U.S. Sen. Jim Bunning presented the Asphalt Institute and the Kentucky Transportation Center (KTC) at the University of Kentucky with $500,000 to support a joint research project funded with a federal earmark.
“I am pleased to announce these funds for the University of Kentucky,” said Bunning. “These funds will be used by UK?s Kentucky Transportation Center to study construction practices that will make asphalt pavements last longer. With this research, we will hopefully be able to save time and energy constructing roads.”
“The Asphalt Institute and KTC jointly identified this study as an important project that would offer long-term benefits for the tax-paying consumer through improved roadways,” said Pete Grass, president of the Institute. “This will be an applied research study that will produce results that can be practically and directly used at all levels of the road transportation system.”
“The university is excited Senator Bunning has provided us with this opportunity to work alongside the Asphalt Institute,” said UK President Lee T. Todd Jr. “This collaboration between our Kentucky Transportation Center and the Asphalt Institute is a perfect illustration of what a top-20 public research institution needs to be doing. We need to use our intellectual capital to work alongside organizations throughout Kentucky and beyond to make this state—and the nation—a better place to live.”

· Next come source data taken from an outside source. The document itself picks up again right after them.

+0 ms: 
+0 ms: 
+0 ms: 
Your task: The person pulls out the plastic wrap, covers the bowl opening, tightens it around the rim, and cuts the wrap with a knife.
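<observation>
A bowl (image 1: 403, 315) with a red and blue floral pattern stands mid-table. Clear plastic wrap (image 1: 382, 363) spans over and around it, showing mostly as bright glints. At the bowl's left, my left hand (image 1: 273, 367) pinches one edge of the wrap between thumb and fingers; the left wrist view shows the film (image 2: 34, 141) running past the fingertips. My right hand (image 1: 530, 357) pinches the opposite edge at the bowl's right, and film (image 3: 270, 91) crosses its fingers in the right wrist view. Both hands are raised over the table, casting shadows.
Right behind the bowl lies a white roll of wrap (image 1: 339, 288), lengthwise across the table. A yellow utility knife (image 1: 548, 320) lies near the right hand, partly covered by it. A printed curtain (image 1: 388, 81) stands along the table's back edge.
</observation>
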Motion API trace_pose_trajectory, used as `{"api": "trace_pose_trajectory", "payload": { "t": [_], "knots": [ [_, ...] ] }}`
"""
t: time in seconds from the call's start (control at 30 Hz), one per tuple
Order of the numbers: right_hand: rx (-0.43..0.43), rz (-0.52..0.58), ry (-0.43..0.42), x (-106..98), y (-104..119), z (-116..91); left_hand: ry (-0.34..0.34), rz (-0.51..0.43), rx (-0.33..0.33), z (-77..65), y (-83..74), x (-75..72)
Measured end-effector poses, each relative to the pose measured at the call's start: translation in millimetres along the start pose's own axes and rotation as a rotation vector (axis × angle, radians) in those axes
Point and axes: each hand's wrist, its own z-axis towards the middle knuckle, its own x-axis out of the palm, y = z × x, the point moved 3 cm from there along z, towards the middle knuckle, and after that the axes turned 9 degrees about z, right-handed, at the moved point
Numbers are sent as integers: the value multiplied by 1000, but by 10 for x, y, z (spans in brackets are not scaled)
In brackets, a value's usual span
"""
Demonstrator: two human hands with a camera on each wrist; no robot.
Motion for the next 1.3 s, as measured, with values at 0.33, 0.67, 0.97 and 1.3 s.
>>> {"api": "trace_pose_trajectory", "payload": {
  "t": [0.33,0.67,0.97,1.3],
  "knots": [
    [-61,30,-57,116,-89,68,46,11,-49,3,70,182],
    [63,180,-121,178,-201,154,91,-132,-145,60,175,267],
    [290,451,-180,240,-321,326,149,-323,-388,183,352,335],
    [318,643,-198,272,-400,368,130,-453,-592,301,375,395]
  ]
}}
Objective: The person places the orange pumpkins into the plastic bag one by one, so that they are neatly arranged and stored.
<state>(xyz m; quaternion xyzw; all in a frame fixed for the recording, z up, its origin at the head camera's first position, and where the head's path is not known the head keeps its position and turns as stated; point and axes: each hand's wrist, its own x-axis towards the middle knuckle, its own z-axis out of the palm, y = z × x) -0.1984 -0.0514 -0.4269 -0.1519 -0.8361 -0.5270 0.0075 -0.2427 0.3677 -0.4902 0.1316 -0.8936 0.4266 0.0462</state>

The project will study the relationship between good pavement construction practices and the long-term durability of asphalt pavements. The American Association of State Highway Transportation Officials had supported the proposal, which originally was submitted by the Washington State Department of Transportation. However, because the study has benefits for local, state and federal transportation agencies nationwide, the project was awarded to the KTC, housed in the UK College of Engineering, and the Lexington-based Asphalt Institute.
In 1919, the year the Asphalt Institute was founded, there were only a few hundred thousand cars in America, and the number of paved road miles was even less. Today, most American roads are paved with asphalt, and the growth of those paved roads is due in large part to the decades of work by the institute.
The 85-year-old institute, based in Lexington since 1989, remains a leading resource for promoting the benefits and use of liquid asphalt through engineering, research and education.
The Kentucky Transportation Center provides research, technology transfer and education to the transportation industry, as well as promoting safe and effective transportation systems.